Visited February 2016

Visited February 2016


Hawaii, at a surprise to no one, has one of the most developed tourist economies in the world. The islands draw tourists to their perfect beaches and then tour companies, hoping to hustle more tourist dollars, advertise their services everywhere.


On our first day in Waikiki, we were met on the sidewalks by men waving boards and flyering, hoping to catch the fancy of tourists like us. Everywhere you looked, you saw advertisements for hop-on/hop-off busses, island tours, driven tours, boat tours, driven-boat tours, helicopter tours, food tours, inter-island tours, surfing lessons, snorkeling, diving, whale watching, luaus, military attractions, volcanic attractions, cosmic attractions, waterfall attractions, agricultural attractions, and every type of "cultural show" you can find, ranging from an "authentic" look at the original Hawaiian peoples to Elvis Presley's time in Hawaii. 


But for the cost of getting to Hawaii and holing up in a hotel, I wasn't particularly keen on bleeding out more of my hard-earned dollars. Luckily for me, there's a really cheap way to experience a new destination—hiking. Hiking is an attraction in and of itself, allowing one to gain the most unique vantage-points of an area and connect with locals, all at the same time. Cindy and I would embark on three different hikes while in Hawaii, all in different environments, with different lengths, and different levels of difficulty. 


The first hike we enjoyed was the trek up Diamond Head, the volcanic cone just adjacent to Waikiki. Jutting dramatically out from behind the skyscrapers, Diamond Head once served as a military base and is full of pillboxes and the remains of gun turrets, once stationed to protect the neighboring harbor. We left our hotel early and intended to call an Uber to take us to the Diamond Head trailhead. We couldn't find one available so early in the morning and instead followed Google's suggestion to take The Bus, the main form of public transportation on Oahu. Boy I'm glad we did! It was clean, easy, and cost only a fraction of that of an Uber. We made it directly from our hotel to Diamond Head in 12 minutes. 


And yes, we were totally greeted by a rainbow when we arrived!




Once there, we learned that there is an extra 15 minutes of walking needed to get from the bus stop to the entrance of the Monument. The trek is all uphill, except for a tunnel through the crater wall with barely any room for pedestrian access. Still, the trek afforded some pretty awesome views of the eastern half of the island. 

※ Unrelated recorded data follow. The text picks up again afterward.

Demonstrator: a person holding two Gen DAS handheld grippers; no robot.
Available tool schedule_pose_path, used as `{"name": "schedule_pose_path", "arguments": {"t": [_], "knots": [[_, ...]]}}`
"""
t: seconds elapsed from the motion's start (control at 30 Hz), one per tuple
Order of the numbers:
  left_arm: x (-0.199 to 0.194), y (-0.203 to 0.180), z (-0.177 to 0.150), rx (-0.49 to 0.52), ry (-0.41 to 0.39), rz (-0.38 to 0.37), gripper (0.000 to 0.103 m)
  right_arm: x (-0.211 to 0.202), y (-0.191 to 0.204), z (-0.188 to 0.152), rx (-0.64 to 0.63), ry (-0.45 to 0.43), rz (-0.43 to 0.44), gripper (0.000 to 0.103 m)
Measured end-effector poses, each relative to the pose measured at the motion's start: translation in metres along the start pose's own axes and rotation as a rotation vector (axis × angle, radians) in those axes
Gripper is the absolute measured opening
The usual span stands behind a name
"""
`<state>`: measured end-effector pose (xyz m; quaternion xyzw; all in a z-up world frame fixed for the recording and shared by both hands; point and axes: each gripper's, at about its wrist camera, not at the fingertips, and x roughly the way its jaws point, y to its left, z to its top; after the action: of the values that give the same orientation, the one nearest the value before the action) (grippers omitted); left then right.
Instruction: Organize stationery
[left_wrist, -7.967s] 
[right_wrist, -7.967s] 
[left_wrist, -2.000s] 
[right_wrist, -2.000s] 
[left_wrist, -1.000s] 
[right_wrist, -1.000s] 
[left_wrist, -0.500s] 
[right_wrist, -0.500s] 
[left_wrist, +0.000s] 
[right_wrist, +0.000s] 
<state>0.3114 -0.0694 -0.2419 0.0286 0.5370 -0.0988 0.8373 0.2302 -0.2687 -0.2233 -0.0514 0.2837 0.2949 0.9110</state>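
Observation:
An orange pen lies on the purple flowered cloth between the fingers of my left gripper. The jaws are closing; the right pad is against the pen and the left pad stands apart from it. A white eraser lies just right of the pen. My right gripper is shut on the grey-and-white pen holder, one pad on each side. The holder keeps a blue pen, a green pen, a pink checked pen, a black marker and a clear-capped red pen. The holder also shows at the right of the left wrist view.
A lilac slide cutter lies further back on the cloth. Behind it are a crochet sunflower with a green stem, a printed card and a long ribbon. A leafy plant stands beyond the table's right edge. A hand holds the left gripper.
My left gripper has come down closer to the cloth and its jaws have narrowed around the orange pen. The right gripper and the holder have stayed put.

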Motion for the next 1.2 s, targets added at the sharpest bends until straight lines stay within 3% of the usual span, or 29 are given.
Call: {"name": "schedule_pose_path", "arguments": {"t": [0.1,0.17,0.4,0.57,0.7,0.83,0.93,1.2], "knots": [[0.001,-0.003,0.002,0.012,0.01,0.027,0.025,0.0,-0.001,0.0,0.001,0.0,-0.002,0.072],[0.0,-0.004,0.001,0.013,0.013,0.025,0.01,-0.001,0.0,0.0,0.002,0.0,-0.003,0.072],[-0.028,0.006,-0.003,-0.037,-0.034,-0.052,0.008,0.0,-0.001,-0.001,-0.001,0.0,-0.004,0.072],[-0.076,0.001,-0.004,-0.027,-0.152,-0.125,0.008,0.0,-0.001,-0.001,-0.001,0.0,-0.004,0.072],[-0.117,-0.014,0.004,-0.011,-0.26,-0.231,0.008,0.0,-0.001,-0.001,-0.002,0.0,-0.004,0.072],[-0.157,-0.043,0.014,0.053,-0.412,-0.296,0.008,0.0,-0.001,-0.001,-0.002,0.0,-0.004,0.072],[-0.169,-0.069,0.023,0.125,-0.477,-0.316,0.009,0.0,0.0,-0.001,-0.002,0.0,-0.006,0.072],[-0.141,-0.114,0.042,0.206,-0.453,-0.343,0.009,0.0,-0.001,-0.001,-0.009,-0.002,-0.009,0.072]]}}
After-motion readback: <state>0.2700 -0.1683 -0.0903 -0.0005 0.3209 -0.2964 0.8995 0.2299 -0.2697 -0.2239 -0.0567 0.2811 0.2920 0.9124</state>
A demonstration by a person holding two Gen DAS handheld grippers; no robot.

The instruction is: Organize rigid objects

Once through the crater-wall, you emerge on the other side in a serene, grassy meadow of sorts. It cost one dollar a person to enter, likely the best $2 I spent while in Hawaii. After a picnic area and pop-up gift shop, a trailhead invites all hikers. The trail begins as a paved, park-side path before turning into a dirt trail, etched into the canyon-side and growing in elevation.



About half way up, the canyon wall breaks and you get an amazing vista over the crater floor and ocean beyond. We used an old equipment hoist to snag a couple photos without other tourists. The view was amazing!



It's also at this point in the hike that the path ceases to feel like a regular trail; a short walk up from the hoist and you enter the "military base" portion of Diamond Head. A staircase takes you to a tunnel, straight into the mountain. You emerge from the other side, proud of how well you managed the elevation gain, only to see an even longer staircase. Lame!


Soon enough though, you make it up the final step and see the most beautiful blue line, glowing from outside of the gun turret you've arrived at. We made it!



It is here where the steady stream of tourists seem to coalesce, like peeps on an incomplete pathway in Roller Coaster Tycoon. Despite the crowd, we were happy to squeeze our way onto the peak and jostle for a position to take photos from.



Finally at the top, we were greeted by an amazing view of Oahu. From this vantage point, we could see a good 30% of the island! The view stretched from the sunny, eastern shores to the central, lush-green valleys, and reached beyond to the tan, western-side of the island. The entire vista appeared to be anchored around the turquoise water of Waikiki. 




This is one of the reasons I love hiking! Sure, it's a workout! (And trust me, I hate to workout!) But after all of your hard work, you have a beautiful view as a little reward to celebrate your effort!


After getting our photos, we zipped back down the mountain. This leg went much more quickly than our trip up. We were approaching the middle of the day and were pretty hungry, so we grabbed a hot dog from a food truck in the parking lot. We would use The Bus to return to Waikiki and explore more.



Two days later, we would have another tool for exploration: a rental car. While we primarily rented it to explore the north shore, we ended up keeping the vehicle for one additional day and used it to get to the harder-to-reach areas of Honolulu. Though accessible via public transportation or through tour companies, the car would prove the easiest way to get to our next hike: Manoa Falls. 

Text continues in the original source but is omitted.